Comet Resources (ASX:CRL) – Matthew O’Kane



The CEO Mindset - Matthew O’Kane is the Managing Director of Comet Resources (ASX:CRL)

Matthew O’Kane is the Managing Director of Comet Resources (ASX:CRL), a junior explorer focussed on advancing their Barraba Copper Project in NSW and the high-grade Springdale Graphite Project in WA to the next stage of development. Comet has a proven track record in delivering value to shareholders through a long running program of various exploration and mining activities. The board and management team are highly experienced with a wide knowledge base that is honed to finding and developing projects.

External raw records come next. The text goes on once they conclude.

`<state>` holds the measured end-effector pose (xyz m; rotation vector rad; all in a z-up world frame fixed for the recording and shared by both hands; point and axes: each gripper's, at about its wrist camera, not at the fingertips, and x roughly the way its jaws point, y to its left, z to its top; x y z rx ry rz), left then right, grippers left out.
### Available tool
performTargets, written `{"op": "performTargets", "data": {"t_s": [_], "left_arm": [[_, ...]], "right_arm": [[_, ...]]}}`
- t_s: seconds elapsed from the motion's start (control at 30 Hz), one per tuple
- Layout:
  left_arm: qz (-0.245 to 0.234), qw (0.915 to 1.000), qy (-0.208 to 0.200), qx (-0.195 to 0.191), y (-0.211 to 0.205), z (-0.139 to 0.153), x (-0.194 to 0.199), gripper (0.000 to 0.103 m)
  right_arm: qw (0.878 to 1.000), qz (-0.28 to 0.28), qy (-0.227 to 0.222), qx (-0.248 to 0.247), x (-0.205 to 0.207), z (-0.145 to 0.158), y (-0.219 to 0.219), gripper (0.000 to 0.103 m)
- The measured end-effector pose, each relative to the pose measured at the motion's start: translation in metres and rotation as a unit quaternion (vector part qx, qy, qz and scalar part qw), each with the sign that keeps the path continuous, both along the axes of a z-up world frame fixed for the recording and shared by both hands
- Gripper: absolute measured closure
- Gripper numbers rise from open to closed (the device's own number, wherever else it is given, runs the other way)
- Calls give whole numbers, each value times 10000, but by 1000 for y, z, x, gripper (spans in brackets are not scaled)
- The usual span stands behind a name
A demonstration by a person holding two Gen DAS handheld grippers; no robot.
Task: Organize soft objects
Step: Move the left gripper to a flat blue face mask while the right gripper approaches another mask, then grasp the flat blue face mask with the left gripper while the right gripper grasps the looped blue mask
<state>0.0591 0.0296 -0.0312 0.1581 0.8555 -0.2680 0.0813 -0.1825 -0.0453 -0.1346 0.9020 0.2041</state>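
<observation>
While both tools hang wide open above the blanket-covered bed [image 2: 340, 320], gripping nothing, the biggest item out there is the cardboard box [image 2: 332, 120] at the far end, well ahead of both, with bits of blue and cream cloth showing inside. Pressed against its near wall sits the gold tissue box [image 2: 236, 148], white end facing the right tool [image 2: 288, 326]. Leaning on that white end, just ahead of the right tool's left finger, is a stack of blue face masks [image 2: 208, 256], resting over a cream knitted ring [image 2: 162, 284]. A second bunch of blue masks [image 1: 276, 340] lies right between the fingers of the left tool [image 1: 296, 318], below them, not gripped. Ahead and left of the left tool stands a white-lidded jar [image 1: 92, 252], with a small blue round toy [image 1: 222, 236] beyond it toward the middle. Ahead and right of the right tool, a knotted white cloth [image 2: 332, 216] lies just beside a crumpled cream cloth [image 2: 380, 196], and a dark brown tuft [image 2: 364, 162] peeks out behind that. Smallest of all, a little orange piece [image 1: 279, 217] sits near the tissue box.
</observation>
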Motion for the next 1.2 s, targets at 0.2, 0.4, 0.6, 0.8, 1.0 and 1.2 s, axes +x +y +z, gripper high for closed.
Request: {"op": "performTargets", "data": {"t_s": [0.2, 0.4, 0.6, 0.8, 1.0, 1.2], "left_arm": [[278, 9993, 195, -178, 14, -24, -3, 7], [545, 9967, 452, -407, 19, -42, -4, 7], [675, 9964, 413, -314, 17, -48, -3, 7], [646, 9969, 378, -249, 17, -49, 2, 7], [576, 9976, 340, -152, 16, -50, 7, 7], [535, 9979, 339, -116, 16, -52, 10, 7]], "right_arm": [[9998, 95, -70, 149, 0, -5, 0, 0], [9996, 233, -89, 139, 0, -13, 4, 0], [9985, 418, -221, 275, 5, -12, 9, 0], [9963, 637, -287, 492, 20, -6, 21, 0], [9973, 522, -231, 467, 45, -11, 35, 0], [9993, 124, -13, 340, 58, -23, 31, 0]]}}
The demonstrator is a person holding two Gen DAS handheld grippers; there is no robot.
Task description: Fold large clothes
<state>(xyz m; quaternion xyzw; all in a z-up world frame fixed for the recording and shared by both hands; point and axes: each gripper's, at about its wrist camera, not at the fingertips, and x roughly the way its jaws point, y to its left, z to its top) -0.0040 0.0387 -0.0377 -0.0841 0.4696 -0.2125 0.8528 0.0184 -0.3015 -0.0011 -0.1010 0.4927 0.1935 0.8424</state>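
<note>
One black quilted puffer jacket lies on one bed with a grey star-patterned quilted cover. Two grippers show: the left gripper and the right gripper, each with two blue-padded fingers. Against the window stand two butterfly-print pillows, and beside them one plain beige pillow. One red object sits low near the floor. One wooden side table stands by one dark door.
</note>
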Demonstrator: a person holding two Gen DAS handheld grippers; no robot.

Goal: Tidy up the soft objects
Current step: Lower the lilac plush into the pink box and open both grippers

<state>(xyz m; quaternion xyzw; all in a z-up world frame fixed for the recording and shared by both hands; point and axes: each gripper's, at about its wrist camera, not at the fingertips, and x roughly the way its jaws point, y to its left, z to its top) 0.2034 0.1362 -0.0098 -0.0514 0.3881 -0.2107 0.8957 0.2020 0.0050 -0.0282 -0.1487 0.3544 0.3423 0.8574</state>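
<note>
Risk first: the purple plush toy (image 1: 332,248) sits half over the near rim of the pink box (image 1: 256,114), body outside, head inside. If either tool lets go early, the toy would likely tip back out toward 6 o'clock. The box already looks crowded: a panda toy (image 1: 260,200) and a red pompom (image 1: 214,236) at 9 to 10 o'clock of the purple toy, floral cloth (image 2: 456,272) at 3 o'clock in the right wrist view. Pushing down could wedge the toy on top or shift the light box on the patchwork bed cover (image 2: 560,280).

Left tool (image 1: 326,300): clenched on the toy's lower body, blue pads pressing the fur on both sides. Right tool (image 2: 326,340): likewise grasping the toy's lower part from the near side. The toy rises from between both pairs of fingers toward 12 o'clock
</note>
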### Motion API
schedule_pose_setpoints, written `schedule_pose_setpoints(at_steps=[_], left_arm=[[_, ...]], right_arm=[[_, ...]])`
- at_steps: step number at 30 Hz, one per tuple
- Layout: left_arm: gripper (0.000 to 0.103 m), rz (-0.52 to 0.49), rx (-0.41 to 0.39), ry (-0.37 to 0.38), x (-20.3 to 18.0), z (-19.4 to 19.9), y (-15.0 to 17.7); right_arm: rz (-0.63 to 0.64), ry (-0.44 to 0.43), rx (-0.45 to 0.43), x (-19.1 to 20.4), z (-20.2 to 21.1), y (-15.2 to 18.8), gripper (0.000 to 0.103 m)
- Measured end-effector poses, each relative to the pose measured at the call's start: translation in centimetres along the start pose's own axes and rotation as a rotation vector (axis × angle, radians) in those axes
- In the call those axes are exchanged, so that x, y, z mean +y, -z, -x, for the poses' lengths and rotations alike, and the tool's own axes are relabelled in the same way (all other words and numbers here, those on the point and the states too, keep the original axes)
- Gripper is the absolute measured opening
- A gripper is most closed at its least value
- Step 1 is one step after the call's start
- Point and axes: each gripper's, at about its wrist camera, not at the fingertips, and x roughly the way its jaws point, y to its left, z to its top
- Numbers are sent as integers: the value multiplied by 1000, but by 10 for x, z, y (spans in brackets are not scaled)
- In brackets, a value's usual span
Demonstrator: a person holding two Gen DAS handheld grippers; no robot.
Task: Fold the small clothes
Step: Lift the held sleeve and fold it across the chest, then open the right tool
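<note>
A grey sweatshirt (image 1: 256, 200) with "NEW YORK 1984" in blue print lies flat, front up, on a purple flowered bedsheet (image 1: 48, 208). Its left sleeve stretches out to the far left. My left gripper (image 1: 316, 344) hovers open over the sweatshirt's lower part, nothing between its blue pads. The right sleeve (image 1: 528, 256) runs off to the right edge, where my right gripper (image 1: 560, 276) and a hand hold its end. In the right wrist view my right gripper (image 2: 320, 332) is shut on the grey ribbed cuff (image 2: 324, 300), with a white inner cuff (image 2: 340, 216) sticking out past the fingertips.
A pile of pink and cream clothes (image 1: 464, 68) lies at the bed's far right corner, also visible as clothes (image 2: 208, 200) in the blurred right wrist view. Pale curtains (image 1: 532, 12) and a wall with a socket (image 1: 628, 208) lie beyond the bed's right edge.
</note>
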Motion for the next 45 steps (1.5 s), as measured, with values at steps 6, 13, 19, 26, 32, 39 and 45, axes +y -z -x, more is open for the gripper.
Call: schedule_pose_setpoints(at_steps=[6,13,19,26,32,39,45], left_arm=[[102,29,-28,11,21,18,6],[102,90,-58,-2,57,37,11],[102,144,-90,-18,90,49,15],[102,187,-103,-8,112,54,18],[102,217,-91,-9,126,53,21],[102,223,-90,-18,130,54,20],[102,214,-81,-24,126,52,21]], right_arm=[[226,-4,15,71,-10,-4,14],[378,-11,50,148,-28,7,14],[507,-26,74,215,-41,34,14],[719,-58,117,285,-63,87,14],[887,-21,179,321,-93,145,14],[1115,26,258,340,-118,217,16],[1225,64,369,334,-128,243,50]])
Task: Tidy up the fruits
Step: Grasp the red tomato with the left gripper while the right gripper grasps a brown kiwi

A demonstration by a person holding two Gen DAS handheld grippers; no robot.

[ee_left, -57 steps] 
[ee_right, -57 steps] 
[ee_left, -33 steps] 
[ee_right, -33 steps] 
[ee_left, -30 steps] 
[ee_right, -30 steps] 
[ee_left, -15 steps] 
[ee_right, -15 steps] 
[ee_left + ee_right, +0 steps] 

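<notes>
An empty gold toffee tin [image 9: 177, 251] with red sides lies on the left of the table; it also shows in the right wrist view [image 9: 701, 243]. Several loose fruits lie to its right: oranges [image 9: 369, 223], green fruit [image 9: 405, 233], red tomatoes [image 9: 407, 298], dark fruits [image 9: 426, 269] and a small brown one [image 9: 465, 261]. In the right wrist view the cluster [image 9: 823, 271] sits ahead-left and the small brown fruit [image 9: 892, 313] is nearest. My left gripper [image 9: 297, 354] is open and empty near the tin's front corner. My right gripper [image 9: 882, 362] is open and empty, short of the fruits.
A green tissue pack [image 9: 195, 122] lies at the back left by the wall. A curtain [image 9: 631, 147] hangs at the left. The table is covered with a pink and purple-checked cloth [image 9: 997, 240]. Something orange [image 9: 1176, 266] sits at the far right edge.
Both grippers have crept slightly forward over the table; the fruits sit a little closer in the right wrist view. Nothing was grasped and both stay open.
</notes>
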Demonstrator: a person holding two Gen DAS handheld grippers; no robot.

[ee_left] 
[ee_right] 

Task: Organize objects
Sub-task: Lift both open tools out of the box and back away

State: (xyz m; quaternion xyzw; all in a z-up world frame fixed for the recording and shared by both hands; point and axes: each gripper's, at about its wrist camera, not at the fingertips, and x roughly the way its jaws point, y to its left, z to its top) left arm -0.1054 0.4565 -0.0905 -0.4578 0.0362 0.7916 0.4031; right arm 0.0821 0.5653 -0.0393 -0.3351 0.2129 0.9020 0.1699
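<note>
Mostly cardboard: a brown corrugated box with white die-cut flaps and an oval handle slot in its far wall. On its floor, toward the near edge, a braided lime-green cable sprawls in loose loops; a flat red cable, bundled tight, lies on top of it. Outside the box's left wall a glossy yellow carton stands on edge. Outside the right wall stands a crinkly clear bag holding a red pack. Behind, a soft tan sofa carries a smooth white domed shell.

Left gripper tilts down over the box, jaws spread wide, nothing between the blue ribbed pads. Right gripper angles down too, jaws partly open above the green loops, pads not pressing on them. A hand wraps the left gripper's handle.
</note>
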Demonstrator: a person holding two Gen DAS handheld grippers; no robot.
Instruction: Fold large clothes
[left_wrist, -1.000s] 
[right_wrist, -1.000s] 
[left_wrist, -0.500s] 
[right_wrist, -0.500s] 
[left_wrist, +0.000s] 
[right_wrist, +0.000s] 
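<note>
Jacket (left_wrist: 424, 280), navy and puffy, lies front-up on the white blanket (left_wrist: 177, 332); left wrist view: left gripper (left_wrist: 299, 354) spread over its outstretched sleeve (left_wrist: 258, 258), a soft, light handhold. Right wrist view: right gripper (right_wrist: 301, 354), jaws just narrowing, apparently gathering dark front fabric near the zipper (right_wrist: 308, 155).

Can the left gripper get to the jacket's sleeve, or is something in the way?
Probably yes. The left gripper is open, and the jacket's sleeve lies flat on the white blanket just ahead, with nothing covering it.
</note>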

What’s your journey in becoming a CEO?
It’s been a long one, and one that honestly, I never planned. My original focus entering university was in science-based disciplines, but almost on a whim I changed to business in my second year and never looked back from there. I started a career with Ford Motor Company that eventually took me to the US for 5 years, and then back to Australia. After about 15 years in that industry I was ready for a change when a friend and former colleague of mine, Alex Molyneux, asked me to join him at the Ivanhoe Group working out of Hong Kong on a Mongolian mining project. Over time I moved from senior executive positions, to Board positions as well, and in the last few years have been doing CEO/MD roles within the mining and minerals sector.

Tell us a bit about your business and how you are commercializing?
I joined Comet in November last year, and after an assessment of the existing graphite project decided the company could benefit from adding copper into the portfolio, as they both share end uses in BEV’s and renewable energy. We successfully added in the Barraba Copper project, a very prospective project located in NSW, Australia, early this year, and we are looking forward to getting into an initial drilling program as soon as current travel restrictions allow. In addition to that we are advancing metallurgical test work on core from drilling at the graphite project in Western Australia last year. How we ultimately commercialise those projects depends on the results of ongoing exploration work, so it’s a little hard to say at present.

How are you managing with the current COVID-19 pandemic on both business and personal front?
On a personal front I have been managing okay, although the last two months of semi lockdown in Australia was difficult the longer it went on. The good thing is it appears to be under control here and I am looking forward to the gradual easing of the measures that are now commencing.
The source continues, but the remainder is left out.